How to complete this task —
Here the answer should be the line with "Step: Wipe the" and all the lines after it through the end of the listing, each repeated exactly, and no other text.

Information supplied —

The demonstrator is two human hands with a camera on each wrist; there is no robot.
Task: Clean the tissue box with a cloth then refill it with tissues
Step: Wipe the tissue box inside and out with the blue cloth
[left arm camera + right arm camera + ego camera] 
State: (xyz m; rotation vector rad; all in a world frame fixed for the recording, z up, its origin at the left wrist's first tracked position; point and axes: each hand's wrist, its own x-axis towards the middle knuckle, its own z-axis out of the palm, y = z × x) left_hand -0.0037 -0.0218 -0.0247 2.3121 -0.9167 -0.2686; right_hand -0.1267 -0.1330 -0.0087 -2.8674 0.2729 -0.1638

Result for this task —
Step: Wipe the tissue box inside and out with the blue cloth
[left arm camera + right arm camera + ego camera] 
State: (xyz m; rotation vector rad; all in a world frame fixed for the recording, z up, its origin at the left wrist's first tracked position; point and axes: each hand's wrist, its own x-axis towards the middle knuckle, its own z-axis out of the palm, y = z × x) left_hand -0.0037 -0.0218 -0.0247 2.3121 -0.9167 -0.2686; right_hand -0.1267 -0.1330 -0.0087 -2.8674 0.2729 -0.1638

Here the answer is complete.